Having remarried in January, Walker is on the road supporting American Gothic rocker Andy Prieboy. He’s dishing up Catfish delights such as Three Blackbirds, the 18-minute sea shanty slated to make its debut on the new album. While Catfish is Walker’s vehicle for new song ideas, it remains tempered with his love of urban earthiness.

"It’s me singing," says Walker. "And we’ve got a band comprising double bass (Paul Burton), drums (Paul de Marco), harmonica (Dave Blight), pedal steel (Garrett Costigan) and guitar (Kid Groove, who is rumored to be Ian Moss).

"It’s more Catfish than Tex, Don and Charlie — although people who are into Tex, Don and Charlie wouldn’t be disappointed. It’s less of a concert show and probably a little more raucous than Tex, Don and Charlie.

"We’re covering mainly the new stuff. We have a new album recorded that is not out yet and won’t be until mid-year. It’s called, tentatively, We’re All Gonna Die, after one of the songs."

According to Chisel guitarist Ian Moss, Walker was almost kicked out of the band early in its career for not coming up with adequate material.
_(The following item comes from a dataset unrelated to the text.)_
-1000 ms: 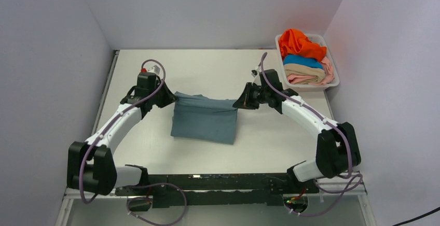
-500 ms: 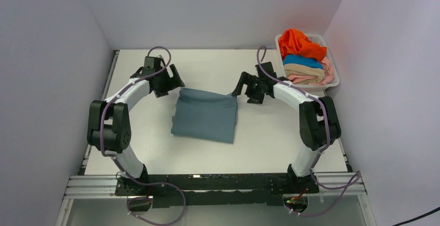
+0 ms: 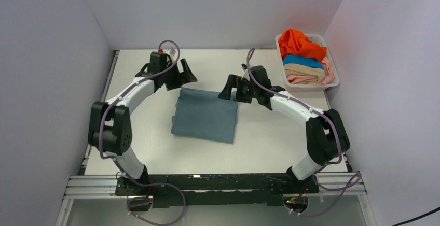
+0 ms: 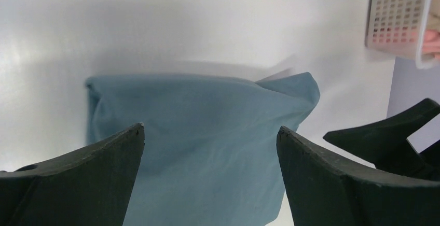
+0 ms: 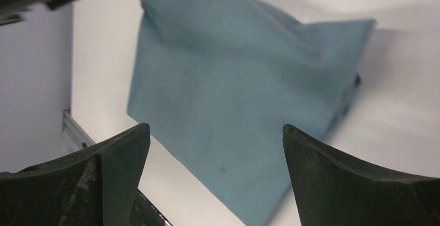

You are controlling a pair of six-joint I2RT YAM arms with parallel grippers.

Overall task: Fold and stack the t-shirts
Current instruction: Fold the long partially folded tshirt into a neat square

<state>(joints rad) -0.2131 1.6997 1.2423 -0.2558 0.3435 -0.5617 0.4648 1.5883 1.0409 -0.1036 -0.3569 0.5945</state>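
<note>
Over the worktop, top view: I see one grey-blue t-shirt (image 3: 205, 116) folded into a rough rectangle. It lies flat near the middle of the white worktop (image 3: 270, 138), between my two arms.
Left gripper, top view: the left gripper (image 3: 184, 82) hangs by the shirt's far left corner. Its jaws are spread wide with nothing between them.
Right gripper, top view: the right gripper (image 3: 229, 96) hangs over the shirt's far right corner, jaws also spread and empty.
Basket, top view: a white basket (image 3: 335, 78) sits at the far right corner of the worktop, well apart from the folded shirt.
Basket contents: an orange t-shirt (image 3: 298, 43) is bunched at the far end. Next come a bright blue t-shirt (image 3: 301, 60), a tan t-shirt (image 3: 305, 71) and a pale pink t-shirt (image 3: 311, 80) toward the near end, all loosely piled.
Left wrist view: my two dark left fingers (image 4: 88, 184) stand far apart at the bottom of the picture. The grey-blue t-shirt lies on the worktop beyond the gap, not pinched. One of its corners peaks up a little on the right. The basket's perforated wall shows at the upper right, and a dark piece of the right gripper juts in at the right edge.
Right wrist view: my right fingers (image 5: 353, 184) are just as wide, with the grey-blue t-shirt spread across the gap beyond them, free of both. Its upper right corner lifts slightly off the worktop. A dark part of the left gripper shows at the upper left. The cloth's edges look a little blurred.
</note>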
But he’s still at it and the songs have never ceased.

"I was writing a lot up until 12 months ago and then I recorded this Catfish album in July," says Walker. "This album was a very inspiring little exercise. We did a few days’ rehearsal in my house, then recorded the whole thing live in about three days.
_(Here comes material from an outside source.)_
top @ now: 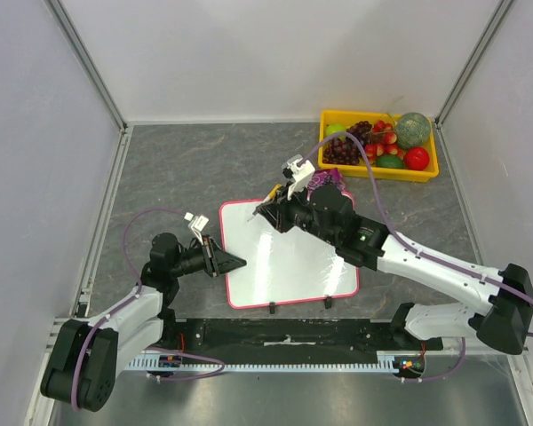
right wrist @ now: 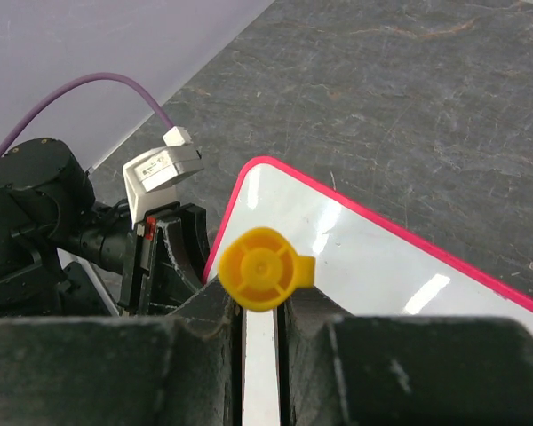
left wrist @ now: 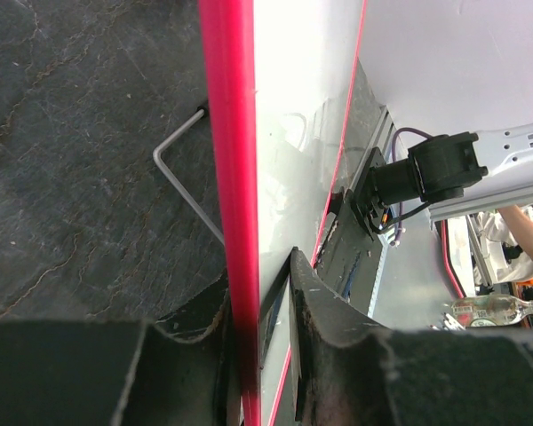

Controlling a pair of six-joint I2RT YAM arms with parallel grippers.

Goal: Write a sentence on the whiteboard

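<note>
left tool [top: 231, 263] clamping whiteboard [top: 293, 262] left edge, right tool [top: 266, 211] grasping yellow-capped marker [right wrist: 259, 268] over far-left corner

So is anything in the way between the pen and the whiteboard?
Nothing visible. The right gripper holds the marker over the whiteboard at its far left corner, with bare white surface under it. The left gripper pinches the board's left edge, off to the side.

Board: white board with a pink-red frame [top: 280, 264], on the grey table [top: 178, 169].
Left gripper [top: 229, 263]: at the board's left edge.
Right gripper [top: 268, 209]: over its far-left corner.
</note>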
"We recorded a lot of stuff. And the good thing about doing that is you can come out with a fairly focused album."

In the lead-up to the ensuing album, Walker also was involved in choosing and producing recovered Cold Chisel material from the late ‘70s for the Warner Music album Teenage Love.
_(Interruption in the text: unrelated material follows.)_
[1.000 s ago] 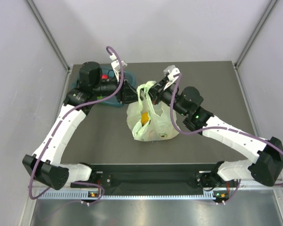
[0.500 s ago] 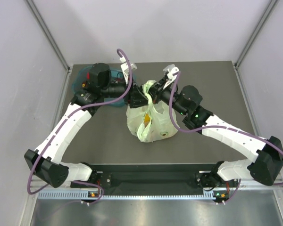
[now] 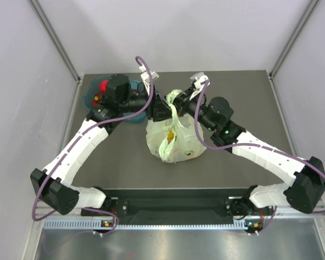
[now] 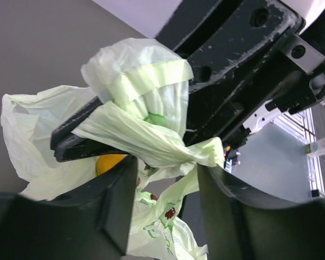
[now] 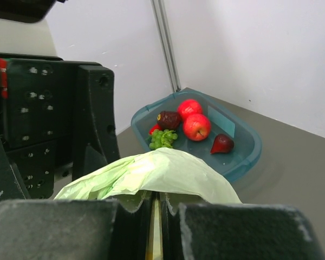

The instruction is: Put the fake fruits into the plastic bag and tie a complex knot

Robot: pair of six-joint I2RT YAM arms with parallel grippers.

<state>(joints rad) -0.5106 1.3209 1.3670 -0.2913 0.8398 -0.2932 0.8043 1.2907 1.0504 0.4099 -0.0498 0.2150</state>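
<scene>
The pale green plastic bag (image 3: 173, 140) sits mid-table with an orange fruit (image 3: 167, 136) showing through it. Its handles (image 3: 175, 106) are pulled up between the two grippers. My right gripper (image 5: 160, 208) is shut on a flat fold of bag handle (image 5: 162, 170). In the left wrist view a handle (image 4: 146, 92) wraps over the right gripper's black fingers (image 4: 216, 81) and bunches into a twist (image 4: 197, 154). My left gripper (image 4: 165, 216) is open, and a strand of bag (image 4: 168, 211) hangs between its jaws. Yellow fruit (image 4: 109, 163) shows inside the bag.
The teal tray (image 5: 244, 157) stands at the back left, partly under my left arm (image 3: 116, 97). It holds two red apples (image 5: 196, 127), a dark purple fruit (image 5: 168, 119), green grapes (image 5: 162, 139) and a dark red fruit (image 5: 222, 143). Grey walls enclose the table.
My left arm has swung right, bringing its gripper up against the bag handles and the right gripper. The handles are drawn tighter and the tray's red fruit is uncovered.
</scene>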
"It was sort of like uncovering old diaries," says Walker.

"That album was really a labor of love for everybody because so much stuff came to light that we’d forgotten about.

"A good half of that album was written and recorded before we were a recording band and certainly a good many years before we were popular." Almost a quarter of the album was written about drinking. "There’s probably a lot of sex and drugs in there as well," quips Walker.

Don Walker’ "It’s going to become apparent after a few years whether you’re any good or net".

"It’s a reflection of being that age at that time, or that age at any time.

"Anybody who was around at the time knows fundamentally we were a pretty feral rock band. It’s been a long time since we were out there playing live and all people hear about Cold Chisel is the big, sleepy hits on radio.

"There are probably a few generations who’ve come along thinking that’s what the band was like but really that’s just a reflection of the fairly small commercial end of things."

Except for the final years of Cold Chisel, Walker says he’s always felt comfortable on his musical path to selfexpression.

"Except for a certain period around the last couple of years of Cold Chisel, where it all got out of control," he says.

"I’ve always felt like that and Catfish album sales have reflected that feeling over the years.

"Well, I’m not totally comfortable with it. You can always listen to stuff and wish it was better. I wish I was a better singer but (my voice) is better than it used to be.

"In the end, it was just something I wanted to do, so that’s what I’m doing.

"I never took vocal training because I thought it would sort itself out or it wouldn’t. I find the best thing is just jumping up on stage and doing it.

"Kids always start off with the right idea, which is just to do what makes sense, and you do it really good and it’s going to become apparent after a few years whether you’re any good or not.

"But to try to second-guess yourself or do somebody else’s music or trying to work it out logically from a commercial sense always leads to defeat.

"If you just follow your nose and do what you think is good stuff, well, ah ... you could win.

"You may not win but you’ll lose with dignity."